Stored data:
------
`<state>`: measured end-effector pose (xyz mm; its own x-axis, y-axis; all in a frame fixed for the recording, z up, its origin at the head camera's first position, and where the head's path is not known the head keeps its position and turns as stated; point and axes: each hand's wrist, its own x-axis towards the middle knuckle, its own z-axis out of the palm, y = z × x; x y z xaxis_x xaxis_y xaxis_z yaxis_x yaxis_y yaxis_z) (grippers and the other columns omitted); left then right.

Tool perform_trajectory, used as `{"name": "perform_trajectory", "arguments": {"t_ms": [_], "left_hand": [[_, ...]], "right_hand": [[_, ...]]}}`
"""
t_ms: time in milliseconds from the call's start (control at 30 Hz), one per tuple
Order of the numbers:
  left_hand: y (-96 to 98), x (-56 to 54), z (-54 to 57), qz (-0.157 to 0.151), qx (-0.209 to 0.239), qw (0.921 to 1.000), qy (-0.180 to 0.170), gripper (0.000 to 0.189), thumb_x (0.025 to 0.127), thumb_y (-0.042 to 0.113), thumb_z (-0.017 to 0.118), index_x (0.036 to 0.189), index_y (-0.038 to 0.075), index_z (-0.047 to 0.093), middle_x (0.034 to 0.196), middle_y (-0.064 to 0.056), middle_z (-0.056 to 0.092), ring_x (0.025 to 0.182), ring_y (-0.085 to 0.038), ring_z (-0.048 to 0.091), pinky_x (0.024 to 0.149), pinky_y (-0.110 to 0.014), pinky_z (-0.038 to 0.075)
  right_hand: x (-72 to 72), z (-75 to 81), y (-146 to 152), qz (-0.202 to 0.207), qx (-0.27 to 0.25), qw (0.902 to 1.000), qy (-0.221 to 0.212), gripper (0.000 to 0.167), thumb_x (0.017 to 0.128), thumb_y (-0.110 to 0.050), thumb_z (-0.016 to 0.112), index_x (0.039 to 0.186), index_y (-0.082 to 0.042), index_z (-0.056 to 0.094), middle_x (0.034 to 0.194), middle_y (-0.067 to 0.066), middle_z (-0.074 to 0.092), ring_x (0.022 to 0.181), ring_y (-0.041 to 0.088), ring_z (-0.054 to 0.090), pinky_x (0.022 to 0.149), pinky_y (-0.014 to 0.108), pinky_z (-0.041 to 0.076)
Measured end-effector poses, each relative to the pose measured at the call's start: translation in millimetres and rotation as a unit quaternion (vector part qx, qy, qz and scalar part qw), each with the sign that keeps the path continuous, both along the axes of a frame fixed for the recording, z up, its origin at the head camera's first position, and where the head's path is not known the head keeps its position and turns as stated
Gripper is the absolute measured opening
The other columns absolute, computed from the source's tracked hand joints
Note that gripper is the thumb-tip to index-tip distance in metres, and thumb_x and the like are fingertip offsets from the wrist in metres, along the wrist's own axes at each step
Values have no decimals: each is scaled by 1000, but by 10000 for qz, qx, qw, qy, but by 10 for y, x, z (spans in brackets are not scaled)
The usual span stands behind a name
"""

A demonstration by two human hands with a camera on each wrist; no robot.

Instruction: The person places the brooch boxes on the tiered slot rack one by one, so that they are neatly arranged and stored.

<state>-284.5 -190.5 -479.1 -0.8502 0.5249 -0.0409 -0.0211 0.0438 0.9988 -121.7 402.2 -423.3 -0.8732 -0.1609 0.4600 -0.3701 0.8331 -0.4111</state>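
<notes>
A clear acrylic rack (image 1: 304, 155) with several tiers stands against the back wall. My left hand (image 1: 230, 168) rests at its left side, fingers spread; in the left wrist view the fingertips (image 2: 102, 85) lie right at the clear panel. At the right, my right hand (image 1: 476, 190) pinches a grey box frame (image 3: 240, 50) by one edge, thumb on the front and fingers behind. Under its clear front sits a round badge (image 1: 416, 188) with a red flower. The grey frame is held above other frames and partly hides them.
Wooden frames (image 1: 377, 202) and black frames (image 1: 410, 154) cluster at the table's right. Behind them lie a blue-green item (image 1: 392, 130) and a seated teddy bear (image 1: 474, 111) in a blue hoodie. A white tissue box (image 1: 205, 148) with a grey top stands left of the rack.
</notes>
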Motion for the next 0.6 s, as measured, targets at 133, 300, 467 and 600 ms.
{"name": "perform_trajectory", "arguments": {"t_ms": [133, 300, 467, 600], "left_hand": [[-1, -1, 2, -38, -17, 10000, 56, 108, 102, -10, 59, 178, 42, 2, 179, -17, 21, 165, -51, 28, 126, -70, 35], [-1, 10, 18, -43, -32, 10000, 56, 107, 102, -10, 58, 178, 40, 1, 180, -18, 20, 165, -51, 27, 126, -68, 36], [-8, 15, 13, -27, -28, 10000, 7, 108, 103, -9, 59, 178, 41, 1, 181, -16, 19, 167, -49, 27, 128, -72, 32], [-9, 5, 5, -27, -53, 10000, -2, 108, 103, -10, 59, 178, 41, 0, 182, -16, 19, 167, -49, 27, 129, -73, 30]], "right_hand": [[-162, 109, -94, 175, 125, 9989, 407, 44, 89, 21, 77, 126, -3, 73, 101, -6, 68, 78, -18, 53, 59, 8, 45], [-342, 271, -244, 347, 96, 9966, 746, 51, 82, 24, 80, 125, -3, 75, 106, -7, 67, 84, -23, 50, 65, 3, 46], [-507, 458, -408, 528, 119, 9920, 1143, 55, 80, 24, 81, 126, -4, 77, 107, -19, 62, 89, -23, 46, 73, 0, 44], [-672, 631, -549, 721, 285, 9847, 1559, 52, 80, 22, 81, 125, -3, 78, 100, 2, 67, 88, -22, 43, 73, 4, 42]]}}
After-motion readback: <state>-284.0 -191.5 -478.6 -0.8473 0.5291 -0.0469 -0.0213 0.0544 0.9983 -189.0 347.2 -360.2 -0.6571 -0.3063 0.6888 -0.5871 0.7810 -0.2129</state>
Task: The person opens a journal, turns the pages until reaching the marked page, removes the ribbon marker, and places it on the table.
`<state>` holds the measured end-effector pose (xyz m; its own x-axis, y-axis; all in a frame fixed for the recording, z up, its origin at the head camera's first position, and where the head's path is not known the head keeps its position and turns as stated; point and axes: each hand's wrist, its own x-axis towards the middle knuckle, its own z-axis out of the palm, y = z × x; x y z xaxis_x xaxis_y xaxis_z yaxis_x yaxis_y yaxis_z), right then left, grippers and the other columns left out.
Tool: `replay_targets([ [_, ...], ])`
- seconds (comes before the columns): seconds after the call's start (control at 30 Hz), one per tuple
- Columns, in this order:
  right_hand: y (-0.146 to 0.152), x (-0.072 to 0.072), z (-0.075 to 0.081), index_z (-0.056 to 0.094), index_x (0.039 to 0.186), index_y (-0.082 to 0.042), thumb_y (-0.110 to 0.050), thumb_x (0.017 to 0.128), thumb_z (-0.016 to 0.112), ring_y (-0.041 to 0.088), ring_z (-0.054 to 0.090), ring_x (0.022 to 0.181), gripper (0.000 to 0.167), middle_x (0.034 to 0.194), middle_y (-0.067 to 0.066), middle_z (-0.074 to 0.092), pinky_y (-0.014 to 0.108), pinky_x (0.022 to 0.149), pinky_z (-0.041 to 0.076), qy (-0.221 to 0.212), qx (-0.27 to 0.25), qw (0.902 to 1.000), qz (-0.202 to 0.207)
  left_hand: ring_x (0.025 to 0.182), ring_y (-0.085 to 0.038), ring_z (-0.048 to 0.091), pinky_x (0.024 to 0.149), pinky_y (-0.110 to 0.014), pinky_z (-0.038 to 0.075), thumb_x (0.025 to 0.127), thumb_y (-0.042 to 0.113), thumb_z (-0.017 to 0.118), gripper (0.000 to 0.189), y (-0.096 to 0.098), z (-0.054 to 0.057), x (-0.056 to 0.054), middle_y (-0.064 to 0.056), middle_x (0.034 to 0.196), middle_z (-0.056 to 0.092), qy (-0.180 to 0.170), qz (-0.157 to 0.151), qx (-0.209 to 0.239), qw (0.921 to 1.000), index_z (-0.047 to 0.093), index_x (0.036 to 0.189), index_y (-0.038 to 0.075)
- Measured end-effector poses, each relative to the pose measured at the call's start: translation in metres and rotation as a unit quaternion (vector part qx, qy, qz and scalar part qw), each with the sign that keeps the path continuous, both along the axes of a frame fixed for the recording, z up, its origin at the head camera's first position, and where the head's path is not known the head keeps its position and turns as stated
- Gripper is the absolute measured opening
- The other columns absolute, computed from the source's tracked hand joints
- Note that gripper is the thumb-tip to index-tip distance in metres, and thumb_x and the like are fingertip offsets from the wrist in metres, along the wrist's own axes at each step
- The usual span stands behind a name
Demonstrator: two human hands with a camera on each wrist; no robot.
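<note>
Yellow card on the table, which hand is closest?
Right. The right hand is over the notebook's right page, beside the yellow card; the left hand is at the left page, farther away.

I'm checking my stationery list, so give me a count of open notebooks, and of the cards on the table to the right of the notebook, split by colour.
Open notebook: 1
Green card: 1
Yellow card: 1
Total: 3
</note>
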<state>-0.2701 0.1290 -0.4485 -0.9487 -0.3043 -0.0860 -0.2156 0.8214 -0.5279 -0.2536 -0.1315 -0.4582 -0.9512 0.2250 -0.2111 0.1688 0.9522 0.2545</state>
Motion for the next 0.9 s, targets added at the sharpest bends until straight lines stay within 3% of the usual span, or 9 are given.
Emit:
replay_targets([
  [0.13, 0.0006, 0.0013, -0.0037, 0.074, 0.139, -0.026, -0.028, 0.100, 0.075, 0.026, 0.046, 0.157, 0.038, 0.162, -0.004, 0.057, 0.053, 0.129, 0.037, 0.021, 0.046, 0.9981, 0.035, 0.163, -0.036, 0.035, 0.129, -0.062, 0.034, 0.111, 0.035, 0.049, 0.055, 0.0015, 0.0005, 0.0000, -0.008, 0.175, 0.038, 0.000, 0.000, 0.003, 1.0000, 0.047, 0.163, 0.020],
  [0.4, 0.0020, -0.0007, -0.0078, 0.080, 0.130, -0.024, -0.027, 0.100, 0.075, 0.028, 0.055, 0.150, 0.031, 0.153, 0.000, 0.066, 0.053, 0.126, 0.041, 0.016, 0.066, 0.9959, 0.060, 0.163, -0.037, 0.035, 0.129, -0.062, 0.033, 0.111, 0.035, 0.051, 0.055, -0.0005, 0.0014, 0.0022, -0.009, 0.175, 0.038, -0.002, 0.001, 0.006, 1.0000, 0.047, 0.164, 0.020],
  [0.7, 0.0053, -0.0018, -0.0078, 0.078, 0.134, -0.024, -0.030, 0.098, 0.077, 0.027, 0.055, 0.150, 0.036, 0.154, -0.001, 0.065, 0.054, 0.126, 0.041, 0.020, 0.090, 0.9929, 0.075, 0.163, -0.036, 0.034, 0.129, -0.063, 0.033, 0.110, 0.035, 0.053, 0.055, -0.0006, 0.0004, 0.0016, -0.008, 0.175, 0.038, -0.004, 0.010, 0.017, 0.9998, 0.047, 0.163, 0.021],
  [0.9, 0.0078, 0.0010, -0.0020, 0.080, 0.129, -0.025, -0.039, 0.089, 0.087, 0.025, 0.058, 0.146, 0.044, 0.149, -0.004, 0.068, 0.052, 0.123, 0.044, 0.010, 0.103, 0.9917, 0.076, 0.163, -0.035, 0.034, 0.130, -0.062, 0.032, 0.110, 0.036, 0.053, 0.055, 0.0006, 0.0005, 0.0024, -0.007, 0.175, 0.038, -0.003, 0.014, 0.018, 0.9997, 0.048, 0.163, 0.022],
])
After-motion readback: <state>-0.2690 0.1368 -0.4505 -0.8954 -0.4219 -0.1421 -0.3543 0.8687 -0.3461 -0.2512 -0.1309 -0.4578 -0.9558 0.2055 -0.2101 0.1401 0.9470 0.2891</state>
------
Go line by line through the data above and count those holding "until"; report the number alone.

2